* Records supplied *

::::

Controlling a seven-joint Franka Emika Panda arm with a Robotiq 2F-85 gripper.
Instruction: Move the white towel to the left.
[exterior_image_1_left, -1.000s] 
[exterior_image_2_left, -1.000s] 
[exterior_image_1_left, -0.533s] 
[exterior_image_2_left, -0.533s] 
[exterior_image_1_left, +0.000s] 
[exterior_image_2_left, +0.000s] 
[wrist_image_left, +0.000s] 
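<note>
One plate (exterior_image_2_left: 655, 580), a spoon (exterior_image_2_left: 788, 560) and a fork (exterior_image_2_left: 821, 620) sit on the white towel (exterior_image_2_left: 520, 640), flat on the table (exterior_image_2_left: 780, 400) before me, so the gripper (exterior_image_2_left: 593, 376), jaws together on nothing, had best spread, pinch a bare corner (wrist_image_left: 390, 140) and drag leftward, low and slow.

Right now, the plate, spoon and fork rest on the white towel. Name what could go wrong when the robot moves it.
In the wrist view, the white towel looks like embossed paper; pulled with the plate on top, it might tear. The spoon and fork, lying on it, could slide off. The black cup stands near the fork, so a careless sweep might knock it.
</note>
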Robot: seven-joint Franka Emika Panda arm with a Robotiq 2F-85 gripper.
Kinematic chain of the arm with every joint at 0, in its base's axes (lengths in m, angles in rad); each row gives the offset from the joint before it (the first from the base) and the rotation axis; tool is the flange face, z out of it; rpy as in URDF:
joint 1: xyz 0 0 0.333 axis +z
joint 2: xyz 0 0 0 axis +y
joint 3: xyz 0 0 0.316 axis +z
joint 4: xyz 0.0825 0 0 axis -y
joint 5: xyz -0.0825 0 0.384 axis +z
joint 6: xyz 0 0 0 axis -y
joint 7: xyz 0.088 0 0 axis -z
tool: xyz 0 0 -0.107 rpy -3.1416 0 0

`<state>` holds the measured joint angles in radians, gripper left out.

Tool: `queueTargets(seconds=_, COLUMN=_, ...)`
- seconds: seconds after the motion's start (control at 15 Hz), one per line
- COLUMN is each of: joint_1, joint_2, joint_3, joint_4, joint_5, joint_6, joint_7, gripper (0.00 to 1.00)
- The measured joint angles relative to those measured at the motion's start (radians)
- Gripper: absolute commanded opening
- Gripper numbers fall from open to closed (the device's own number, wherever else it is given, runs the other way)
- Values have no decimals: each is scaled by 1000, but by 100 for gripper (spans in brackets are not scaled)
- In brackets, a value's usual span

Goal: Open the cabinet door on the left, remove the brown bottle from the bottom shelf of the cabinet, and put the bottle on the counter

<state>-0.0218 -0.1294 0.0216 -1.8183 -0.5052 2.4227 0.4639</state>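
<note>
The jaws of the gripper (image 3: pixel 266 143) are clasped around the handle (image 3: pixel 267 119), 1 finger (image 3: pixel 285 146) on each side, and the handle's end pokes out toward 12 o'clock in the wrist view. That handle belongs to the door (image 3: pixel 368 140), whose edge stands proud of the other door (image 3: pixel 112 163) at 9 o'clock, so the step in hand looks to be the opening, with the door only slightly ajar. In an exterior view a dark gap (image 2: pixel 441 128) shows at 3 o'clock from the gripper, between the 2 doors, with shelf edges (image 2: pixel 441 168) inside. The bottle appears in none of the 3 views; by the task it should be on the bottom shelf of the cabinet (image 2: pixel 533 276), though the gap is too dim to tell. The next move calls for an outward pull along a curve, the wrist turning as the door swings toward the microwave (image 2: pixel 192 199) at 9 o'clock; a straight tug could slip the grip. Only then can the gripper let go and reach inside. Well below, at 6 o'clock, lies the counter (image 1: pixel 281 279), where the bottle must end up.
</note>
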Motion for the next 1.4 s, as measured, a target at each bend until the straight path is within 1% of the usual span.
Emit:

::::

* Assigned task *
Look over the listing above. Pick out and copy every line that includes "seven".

* Expected answer *
Controlling a seven-joint Franka Emika Panda arm with a Robotiq 2F-85 gripper.
Robot: seven-joint Franka Emika Panda arm with a Robotiq 2F-85 gripper.

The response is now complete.